Although not having the health downside of nicotine or caffeine, television too had come by the 1970s to a constancy not justified by the underlying significance of the programming. “Being connected” meant always having the TV on in one’s house, even if this meant giving up too much control over what enters one’s home (e.g., commercials). The “being connected” to the outside world we allowed to become a constancy. Silence eclipsing the “white noise” was as though tantamount to succumbing unconditionally to a void of existential emptiness. How strange this fear would have sounded to a person living in the Victorian world before even phonographs and telephones, not to mention radios and televisions.

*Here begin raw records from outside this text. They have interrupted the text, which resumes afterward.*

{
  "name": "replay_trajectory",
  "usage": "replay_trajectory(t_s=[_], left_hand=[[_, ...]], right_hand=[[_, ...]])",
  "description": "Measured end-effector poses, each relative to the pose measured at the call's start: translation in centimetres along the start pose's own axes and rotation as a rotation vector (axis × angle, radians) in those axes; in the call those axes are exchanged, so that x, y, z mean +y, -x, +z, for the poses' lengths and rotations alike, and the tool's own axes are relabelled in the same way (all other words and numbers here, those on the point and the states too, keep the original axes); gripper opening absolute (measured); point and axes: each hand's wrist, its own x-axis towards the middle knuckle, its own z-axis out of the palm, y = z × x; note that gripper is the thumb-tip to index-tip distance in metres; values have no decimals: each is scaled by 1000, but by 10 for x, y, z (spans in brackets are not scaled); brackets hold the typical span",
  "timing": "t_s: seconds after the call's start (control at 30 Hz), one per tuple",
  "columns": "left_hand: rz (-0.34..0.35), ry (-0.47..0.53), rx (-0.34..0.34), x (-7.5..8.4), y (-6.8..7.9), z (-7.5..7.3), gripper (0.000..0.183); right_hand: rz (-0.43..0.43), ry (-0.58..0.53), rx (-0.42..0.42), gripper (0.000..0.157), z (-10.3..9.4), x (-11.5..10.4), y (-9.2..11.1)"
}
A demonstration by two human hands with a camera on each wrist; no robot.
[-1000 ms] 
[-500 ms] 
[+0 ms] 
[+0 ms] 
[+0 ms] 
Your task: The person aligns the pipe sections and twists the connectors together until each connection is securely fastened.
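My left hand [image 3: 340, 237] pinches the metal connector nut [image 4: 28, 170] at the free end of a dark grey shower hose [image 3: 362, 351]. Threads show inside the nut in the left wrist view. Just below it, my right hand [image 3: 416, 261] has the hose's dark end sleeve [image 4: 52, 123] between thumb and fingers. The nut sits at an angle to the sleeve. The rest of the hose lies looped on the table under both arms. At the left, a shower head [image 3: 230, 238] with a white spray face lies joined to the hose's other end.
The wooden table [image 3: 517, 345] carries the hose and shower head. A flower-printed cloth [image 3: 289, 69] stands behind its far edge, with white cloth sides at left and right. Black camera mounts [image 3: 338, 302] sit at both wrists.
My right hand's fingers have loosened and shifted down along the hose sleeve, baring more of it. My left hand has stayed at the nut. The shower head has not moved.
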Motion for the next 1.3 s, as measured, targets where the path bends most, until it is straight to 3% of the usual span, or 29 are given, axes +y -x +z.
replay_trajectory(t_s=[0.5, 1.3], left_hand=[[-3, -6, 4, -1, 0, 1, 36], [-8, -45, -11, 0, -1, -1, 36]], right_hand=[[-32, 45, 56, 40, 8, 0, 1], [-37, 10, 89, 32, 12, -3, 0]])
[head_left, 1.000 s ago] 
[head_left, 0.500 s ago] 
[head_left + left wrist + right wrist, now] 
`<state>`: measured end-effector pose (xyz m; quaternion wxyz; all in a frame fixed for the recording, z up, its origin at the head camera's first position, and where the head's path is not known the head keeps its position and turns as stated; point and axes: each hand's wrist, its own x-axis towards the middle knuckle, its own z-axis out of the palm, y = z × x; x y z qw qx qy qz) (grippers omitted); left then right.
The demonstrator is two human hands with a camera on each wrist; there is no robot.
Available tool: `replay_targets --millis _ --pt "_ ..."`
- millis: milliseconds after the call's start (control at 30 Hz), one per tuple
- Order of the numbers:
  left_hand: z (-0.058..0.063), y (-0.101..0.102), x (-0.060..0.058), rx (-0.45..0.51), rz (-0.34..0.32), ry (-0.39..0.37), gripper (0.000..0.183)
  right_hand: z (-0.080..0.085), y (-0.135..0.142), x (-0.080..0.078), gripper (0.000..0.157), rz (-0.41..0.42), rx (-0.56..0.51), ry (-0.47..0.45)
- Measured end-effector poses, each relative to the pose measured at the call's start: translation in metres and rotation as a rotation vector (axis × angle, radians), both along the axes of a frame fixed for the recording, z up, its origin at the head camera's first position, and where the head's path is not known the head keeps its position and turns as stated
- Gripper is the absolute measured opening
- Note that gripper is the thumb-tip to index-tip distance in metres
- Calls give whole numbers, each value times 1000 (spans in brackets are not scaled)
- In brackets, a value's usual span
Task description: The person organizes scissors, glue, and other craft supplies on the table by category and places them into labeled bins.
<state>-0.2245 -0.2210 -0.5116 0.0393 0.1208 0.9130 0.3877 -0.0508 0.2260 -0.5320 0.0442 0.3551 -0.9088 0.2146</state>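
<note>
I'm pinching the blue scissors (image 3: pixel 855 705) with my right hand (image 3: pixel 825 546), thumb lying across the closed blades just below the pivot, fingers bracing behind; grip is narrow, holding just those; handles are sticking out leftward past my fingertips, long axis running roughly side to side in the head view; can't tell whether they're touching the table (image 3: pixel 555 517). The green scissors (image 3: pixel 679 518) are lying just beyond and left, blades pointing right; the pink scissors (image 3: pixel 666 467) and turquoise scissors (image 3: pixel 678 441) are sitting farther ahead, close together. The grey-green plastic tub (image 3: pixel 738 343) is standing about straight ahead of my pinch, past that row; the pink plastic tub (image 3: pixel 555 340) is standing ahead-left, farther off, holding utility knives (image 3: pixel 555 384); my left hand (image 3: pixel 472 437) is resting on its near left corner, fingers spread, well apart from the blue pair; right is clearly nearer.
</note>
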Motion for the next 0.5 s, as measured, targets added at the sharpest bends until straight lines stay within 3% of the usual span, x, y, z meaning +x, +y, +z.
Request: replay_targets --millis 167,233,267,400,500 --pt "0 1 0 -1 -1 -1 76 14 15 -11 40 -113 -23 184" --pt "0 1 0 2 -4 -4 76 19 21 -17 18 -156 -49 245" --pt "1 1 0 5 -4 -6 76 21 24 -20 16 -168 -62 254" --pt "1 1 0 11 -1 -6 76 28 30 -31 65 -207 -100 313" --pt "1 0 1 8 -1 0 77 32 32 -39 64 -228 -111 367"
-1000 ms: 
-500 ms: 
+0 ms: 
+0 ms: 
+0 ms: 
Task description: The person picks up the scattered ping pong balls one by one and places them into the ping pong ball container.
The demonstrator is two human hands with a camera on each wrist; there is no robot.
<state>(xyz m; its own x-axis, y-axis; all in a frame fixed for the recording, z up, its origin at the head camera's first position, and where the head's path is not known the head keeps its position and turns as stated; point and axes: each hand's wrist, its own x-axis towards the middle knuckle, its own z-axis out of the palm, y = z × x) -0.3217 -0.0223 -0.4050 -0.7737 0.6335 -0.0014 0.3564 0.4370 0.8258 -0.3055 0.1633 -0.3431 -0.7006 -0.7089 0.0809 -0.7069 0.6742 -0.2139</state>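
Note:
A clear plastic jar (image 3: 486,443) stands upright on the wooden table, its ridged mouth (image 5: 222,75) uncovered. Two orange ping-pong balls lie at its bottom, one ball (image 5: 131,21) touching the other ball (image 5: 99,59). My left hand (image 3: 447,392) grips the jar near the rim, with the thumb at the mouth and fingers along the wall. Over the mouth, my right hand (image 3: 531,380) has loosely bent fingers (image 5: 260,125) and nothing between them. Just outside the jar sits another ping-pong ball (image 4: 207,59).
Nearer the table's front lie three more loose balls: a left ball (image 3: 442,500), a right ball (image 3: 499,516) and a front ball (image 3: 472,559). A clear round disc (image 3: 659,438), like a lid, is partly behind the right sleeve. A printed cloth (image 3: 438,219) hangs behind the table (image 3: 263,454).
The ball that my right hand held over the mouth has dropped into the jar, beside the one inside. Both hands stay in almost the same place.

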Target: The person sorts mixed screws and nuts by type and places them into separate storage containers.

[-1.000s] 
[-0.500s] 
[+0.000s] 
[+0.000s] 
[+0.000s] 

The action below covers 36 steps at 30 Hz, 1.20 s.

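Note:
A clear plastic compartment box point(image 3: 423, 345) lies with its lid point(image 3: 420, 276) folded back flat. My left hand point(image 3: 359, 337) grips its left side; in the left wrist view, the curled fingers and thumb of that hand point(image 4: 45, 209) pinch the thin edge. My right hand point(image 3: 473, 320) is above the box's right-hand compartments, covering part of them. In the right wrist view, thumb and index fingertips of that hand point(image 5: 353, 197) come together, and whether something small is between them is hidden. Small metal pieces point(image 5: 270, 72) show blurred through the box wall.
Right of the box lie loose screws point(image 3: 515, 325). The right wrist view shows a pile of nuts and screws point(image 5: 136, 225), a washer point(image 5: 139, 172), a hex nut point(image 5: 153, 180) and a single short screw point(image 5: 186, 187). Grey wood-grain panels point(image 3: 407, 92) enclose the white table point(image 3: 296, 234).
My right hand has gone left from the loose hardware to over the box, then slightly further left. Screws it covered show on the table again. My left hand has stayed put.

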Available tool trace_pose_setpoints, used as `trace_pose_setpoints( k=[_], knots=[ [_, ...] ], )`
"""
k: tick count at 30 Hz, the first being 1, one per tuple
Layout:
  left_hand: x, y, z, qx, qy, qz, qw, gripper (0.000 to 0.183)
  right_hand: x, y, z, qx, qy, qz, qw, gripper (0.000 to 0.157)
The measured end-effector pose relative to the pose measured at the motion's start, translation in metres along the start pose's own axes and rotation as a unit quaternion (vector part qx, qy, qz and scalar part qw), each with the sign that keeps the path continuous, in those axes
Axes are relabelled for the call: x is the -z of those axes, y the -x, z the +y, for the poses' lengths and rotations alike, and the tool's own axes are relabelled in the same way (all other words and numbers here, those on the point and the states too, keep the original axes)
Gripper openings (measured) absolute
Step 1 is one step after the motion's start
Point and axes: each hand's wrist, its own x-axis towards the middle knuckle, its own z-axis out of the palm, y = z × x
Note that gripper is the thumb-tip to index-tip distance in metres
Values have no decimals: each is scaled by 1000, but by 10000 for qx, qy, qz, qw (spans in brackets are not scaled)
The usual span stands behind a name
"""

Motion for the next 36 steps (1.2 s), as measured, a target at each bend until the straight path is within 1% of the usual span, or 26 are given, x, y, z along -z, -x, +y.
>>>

If one had looked to the future from 2012 or even further back in 2010, the question might have been whether computers would come to be sucked into the illusion of constancy-as-fullness, essentially replacing the television set as hegemon in the house. Already by 2013, smartphones and ipods had become the new means for constant connectivity (especially for young adults). Is this sort of constant communication really a deterrent to the sort of boredom that comes with an empty sense of being? Ironically, might there be more fullness of being were stillness or quiet to return as the default in the home? Perhaps a hypertrophic desire to constantly be connected externally undercuts one’s connectivity to oneself and one’s family. Severing the television cable permits an opportunity. The question is perhaps whether we moderns have the stamina to tolerate the resulting sense of void in our homes without instinctively filling it with another means of constant connectivity. Put another way, might the twentieth century household be remembered as an aberration rather than as the beginning of the modern world come into our living rooms? At the very least, the eclipse of commercial television means more control for the viewer in terms of what is admitted into the home.